* What to do
Exclude images; transcribe the rest of the data exactly.

* Raw data
****************************************
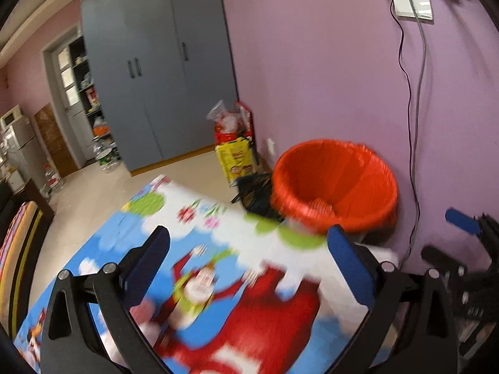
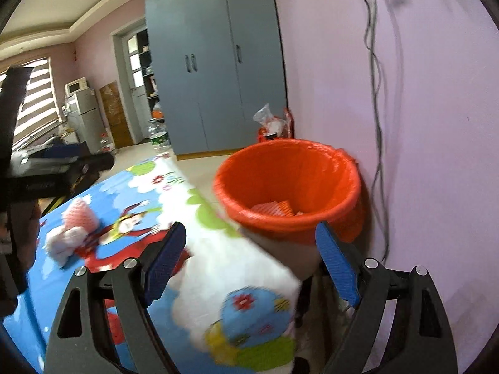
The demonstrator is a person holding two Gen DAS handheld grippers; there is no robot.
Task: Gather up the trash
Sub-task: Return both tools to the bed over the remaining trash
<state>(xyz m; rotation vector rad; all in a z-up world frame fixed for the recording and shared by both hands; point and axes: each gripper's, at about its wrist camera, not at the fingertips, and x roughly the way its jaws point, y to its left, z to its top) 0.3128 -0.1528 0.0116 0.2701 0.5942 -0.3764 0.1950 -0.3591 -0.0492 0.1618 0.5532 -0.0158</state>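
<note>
Blue ribbed pads stand wide apart on both my claws, nothing between them: the left gripper [image 1: 249, 258] hangs over the glossy cartoon tablecloth [image 1: 193, 249], the right gripper [image 2: 249, 258] over the cloth's far right corner, near the bin. The orange bin [image 2: 290, 187], round and lined with a crinkly bag, sits just beyond the table edge against the lilac wall, some striped scraps already lying in its bottom. What looks like remaining trash, a pink and white crumpled wad [image 2: 73, 230], lies soft and lumpy at the left. I judge I should swing back to it, close gently around its bulk, and lift clear without snagging the slick cloth.
</note>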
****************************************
* Response area
The demonstrator is a person holding two Gen DAS handheld grippers; there is no robot.
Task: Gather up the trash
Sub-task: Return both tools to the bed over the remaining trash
<state>(xyz m; rotation vector rad; all in a z-up world frame fixed for the recording and shared by both hands; point and axes: each gripper's, at about its wrist camera, not at the fingertips, and x roughly the way its jaws point, y to its left, z to its top) 0.3128 -0.1528 0.0116 0.2701 0.5942 -0.3764 0.1950 -0.3591 -0.0492 0.1618 0.5532 -0.0158</state>
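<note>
Blue ribbed pads stand wide apart on both my claws, nothing between them: the left gripper [image 1: 249, 258] hangs over the glossy cartoon tablecloth [image 1: 193, 249], the right gripper [image 2: 249, 258] over the cloth's far right corner, near the bin. The orange bin [image 2: 290, 187], round and lined with a crinkly bag, sits just beyond the table edge against the lilac wall, some striped scraps already lying in its bottom. What looks like remaining trash, a pink and white crumpled wad [image 2: 73, 230], lies soft and lumpy at the left. I judge I should swing back to it, close gently around its bulk, and lift clear without snagging the slick cloth.
</note>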

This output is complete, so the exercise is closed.